The effects of the pandemic and government policy decisions to support households led to the sharpest quarterly fall in Australia's Consumer Price Index (CPI) on record with a 1.9% decline in the June quarter as the annual pace dropped to a 23-year low of -0.3%. Today's report for the September quarter will see some reversal of these effects through the return of out of pocket costs for childcare services in most states and higher petrol prices, though the data will continue to be affected by measurement issues due to the shutdown in Victoria and shifts in consumption patterns in response to continuing restrictions on activity.
As it stands | CPI
Headline CPI declined sharply in the June quarter by 1.9%, slowing the annual pace from 2.2% to a 23-year low at -0.3%. For the first time on record, quarterly underlying inflation based on the RBA's preferred trimmed mean went negative coming in at -0.2% as the annual pace slowed to 1.2% from 1.8%.
Market expectations | CPI
Today's report is unlikely to shift the markets all that significantly, not least because it is already fully expected that the RBA will ease its monetary stance at next week's Board meeting.

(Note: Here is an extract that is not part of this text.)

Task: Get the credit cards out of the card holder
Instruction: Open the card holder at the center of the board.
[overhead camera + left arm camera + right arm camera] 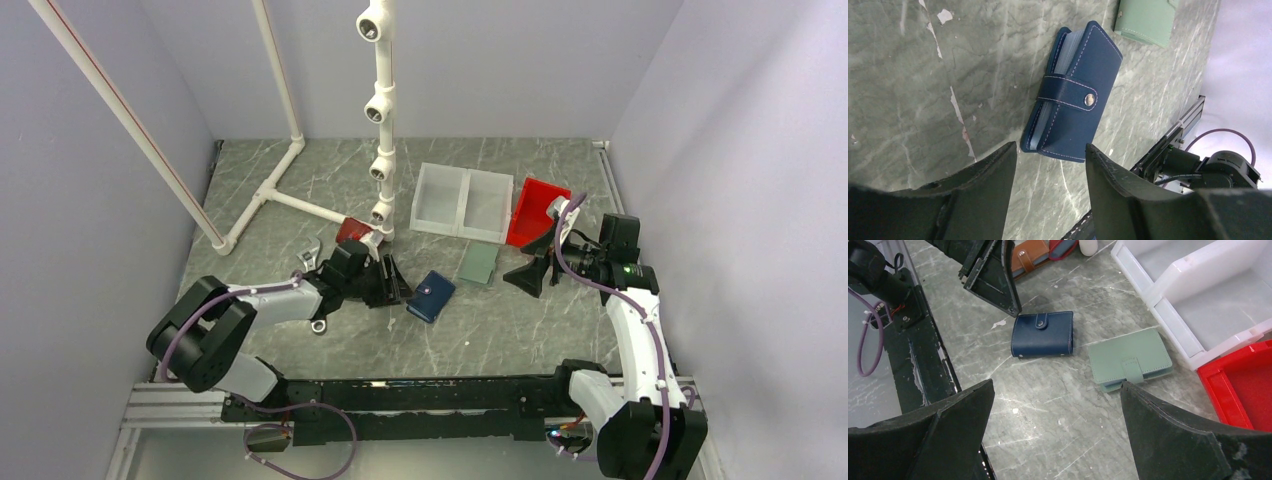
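Note:
The navy card holder [431,296] lies flat on the marble table, folded, its strap snapped down on the stud [1090,99]. The credit cards are hidden inside it; only pale pocket edges show along its side. My left gripper [1050,147] hovers just short of the holder's near end, its jaws apart and nothing between them. In the top view the left gripper [392,285] sits just left of the holder. My right gripper [1058,385] is wide open above bare table, to the right of the holder [1043,334].
A grey-green wallet [1129,362] lies just right of the holder. Behind it are a white two-part bin [463,203] and a red bin [535,212]. A brown wallet [1029,259] and a dark red wallet [352,230] lie near the white pipe frame [380,120].

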Controlling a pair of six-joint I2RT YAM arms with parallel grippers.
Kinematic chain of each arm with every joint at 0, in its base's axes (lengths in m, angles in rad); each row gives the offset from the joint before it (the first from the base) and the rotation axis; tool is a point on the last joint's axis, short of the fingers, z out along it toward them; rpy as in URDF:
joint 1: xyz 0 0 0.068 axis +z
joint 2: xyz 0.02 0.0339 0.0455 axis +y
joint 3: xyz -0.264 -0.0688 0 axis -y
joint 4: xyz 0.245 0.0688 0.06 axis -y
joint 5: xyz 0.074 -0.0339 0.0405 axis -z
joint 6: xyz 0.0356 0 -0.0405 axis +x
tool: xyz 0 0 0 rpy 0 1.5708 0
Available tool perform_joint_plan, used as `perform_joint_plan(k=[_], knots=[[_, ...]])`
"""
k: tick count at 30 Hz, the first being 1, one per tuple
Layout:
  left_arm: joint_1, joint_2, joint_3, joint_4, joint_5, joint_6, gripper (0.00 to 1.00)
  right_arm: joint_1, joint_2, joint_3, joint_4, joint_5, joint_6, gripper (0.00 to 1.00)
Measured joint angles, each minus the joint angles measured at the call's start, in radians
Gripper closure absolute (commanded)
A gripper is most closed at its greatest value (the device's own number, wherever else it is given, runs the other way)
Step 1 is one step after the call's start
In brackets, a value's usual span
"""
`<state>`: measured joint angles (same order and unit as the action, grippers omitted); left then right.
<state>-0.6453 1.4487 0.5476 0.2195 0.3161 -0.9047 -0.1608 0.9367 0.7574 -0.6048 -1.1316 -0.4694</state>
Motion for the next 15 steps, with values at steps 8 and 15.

For the headline measure, markets look for a 1.5% rebound in Q3 (range: 0.5% to 2.1%). The trimmed mean is forecast to lift by 0.3%q/q on the median estimate.
What to watch | CPI
Pandemic-related effects will continue to heavily impact the CPI data. The continuation of the shutdown in Victoria means that today's outcome will continue to be affected by measurement issues as discussed by the ABS here. Furthermore, the onset of the pandemic and the measures implemented to contain it have significantly shifted previous consumption patterns, and given that the CPI uses a fixed basket methodology it is not well placed to capture these effects as they occur. Given these crosscurrents, gauging current inflation trends from the CPI readings in isolation is not straightforward. For today's report, the most significant contributors adding to the CPI outcome will be the unwinding of free child care services (in all states outside of Victoria) that will largely reverse the 95% decline in price for those services in Q2 and the rebound in petrol prices. Weighing on inflation will be the impact of the Federal Government's HomeBuilder grants scheme that in effect lowers the purchase price of newly constructed houses (up to a limit of $750k).